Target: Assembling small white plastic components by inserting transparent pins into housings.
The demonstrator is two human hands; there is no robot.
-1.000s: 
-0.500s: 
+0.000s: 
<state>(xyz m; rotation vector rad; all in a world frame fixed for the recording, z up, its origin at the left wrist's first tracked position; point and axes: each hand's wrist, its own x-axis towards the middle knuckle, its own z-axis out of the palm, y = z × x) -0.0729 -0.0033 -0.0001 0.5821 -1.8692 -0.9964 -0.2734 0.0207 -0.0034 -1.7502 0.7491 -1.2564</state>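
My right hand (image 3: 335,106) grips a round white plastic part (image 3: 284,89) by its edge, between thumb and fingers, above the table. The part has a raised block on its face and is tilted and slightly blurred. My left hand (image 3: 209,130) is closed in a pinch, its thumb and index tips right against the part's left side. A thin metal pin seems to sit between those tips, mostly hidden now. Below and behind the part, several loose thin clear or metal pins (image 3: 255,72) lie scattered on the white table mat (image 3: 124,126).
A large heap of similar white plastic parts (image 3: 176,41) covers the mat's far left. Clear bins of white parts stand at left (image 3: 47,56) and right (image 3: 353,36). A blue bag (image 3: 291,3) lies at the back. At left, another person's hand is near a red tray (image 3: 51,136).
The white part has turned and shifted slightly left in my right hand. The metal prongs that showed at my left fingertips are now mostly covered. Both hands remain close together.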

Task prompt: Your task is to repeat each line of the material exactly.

Written response:
Target: Assembling small white plastic components by inserting transparent pins into housings.
The demonstrator is two human hands; there is no robot.
-1.000s: 
-0.500s: 
+0.000s: 
<state>(xyz m; rotation vector rad; all in a world frame fixed for the recording, z up, its origin at the left wrist's first tracked position; point and axes: each hand's wrist, its own x-axis towards the middle knuckle, its own z-axis out of the palm, y = z × x) -0.0729 -0.0033 -0.0001 0.5821 -1.8692 -0.9964 -0.2734 0.0207 -0.0034 -1.7502 0.7491 -1.2564</state>
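My right hand (image 3: 335,106) grips a round white plastic part (image 3: 284,89) by its edge, between thumb and fingers, above the table. The part has a raised block on its face and is tilted and slightly blurred. My left hand (image 3: 209,130) is closed in a pinch, its thumb and index tips right against the part's left side. A thin metal pin seems to sit between those tips, mostly hidden now. Below and behind the part, several loose thin clear or metal pins (image 3: 255,72) lie scattered on the white table mat (image 3: 124,126).
A large heap of similar white plastic parts (image 3: 176,41) covers the mat's far left. Clear bins of white parts stand at left (image 3: 47,56) and right (image 3: 353,36). A blue bag (image 3: 291,3) lies at the back. At left, another person's hand is near a red tray (image 3: 51,136).
The white part has turned and shifted slightly left in my right hand. The metal prongs that showed at my left fingertips are now mostly covered. Both hands remain close together.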

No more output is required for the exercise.